Moreover, in 2014 ExxonMobil reprocessed the 3-D seismic data for the field and the company has subsequently revised its model for how the reservoir sands were laid down, and how the sand is structured, Dougherty said. The company thinks that the sand was deposited from an ancient river delta in a shallow marine setting. However, while the company previously thought that sediment had been shed in all directions, the revised model involves consistent deposition towards the southwest, leading to broad bands of consistent styles of deposition. That has resulted in increasing confidence that the reservoir is not split into separate compartments, Dougherty said. And, while the seismic data have revealed the presence of faults cutting the reservoir, those faults do not appear to have compartmentalized the reservoir rock, she said.

The continuity of the hydrocarbon reservoir is important for condensate production at Point Thomson, because of the need for pressure communication between the gas injector wells and the production well.

Recycling versus blowdown

Over the years prior to ExxonMobil’s development decision, a debate took place over the relative merits of producing condensate from Point Thomson or just producing gas from the field, with the “blowdown” of gas being technically much simpler that the gas recycling production of condensate. The state of Alaska has been anxious to ensure that as much condensate as possible is produced from the field, given that condensate has a higher commercial value than gas.
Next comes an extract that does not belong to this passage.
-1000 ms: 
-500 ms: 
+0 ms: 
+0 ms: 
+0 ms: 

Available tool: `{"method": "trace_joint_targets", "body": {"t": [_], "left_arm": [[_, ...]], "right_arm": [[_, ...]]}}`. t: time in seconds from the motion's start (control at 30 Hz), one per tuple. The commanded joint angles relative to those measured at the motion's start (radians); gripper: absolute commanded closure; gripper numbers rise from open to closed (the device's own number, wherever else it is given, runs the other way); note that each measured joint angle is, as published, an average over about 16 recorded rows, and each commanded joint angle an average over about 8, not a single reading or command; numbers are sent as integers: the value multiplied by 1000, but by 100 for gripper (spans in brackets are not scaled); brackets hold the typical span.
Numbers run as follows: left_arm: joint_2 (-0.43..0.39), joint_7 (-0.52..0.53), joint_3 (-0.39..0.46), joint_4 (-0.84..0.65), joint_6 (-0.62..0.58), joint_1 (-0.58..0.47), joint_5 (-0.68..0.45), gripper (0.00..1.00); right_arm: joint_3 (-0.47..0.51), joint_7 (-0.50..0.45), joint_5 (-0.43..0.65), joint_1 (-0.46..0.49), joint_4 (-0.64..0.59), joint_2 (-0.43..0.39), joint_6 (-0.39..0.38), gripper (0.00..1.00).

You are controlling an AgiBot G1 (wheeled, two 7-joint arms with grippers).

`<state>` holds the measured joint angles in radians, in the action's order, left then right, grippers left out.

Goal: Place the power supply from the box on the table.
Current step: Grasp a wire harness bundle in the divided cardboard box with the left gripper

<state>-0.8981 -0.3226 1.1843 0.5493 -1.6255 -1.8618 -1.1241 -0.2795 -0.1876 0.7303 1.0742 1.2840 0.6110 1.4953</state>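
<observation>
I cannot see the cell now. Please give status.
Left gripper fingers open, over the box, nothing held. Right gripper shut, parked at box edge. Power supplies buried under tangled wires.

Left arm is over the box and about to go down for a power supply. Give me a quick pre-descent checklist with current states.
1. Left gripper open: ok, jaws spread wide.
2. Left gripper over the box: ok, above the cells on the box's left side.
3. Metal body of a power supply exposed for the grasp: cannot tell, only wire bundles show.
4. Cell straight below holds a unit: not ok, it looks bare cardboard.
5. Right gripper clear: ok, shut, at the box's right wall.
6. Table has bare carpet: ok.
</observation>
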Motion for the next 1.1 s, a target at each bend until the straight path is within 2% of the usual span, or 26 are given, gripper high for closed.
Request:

And, in the absence of a North Slope gas export pipeline, there is currently no way of delivering Point Thomson gas to market. The field is thought to hold about 8 trillion cubic feet of gas.

Commission Chair Cathy Foerster asked if ExxonMobil’s new three-well production scheme is as good as the original two-well plan in terms of supporting the gas cycling approach to condensate production. Eleftheriou responded that the gas cycling efficiency should be fairly good but is somewhat dependent on the characteristics of the reservoir rocks. The biggest risk to the gas cycling process is an early breakthrough of gas from an injector well to the production well, Eleftheriou said. A breakthrough of gas through the reservoir direct to the production well would presumably undermine the ability of the injected gas to maintain the reservoir pressure.

Eleftheriou, referencing the upcoming drilling of the production well from the west pad, commented that this new well will provide new information about subsurface rocks in the western part of the field.

“We want to make sure that we can maintain deliverability from that well. We hope to see good reservoir quality,” Eleftheriou said.

Foerster commented that the performance of initial production at Point Thomson will determine how the field continues to be developed.

“So it’s critically important to this agency that you’ve done your best job of trying to ensure that you’ve given cycling every chance to succeed,” she said.

Foerster also asked about the feasibility of oil production from a thin rim of thick, heavy oil below the gas in the field. Eleftheriou said that, given the high viscosity of the oil and its juxtaposition with oil and water, modeling had indicated that production of the oil would be very challenging, with expensive wells and low oil recovery rates.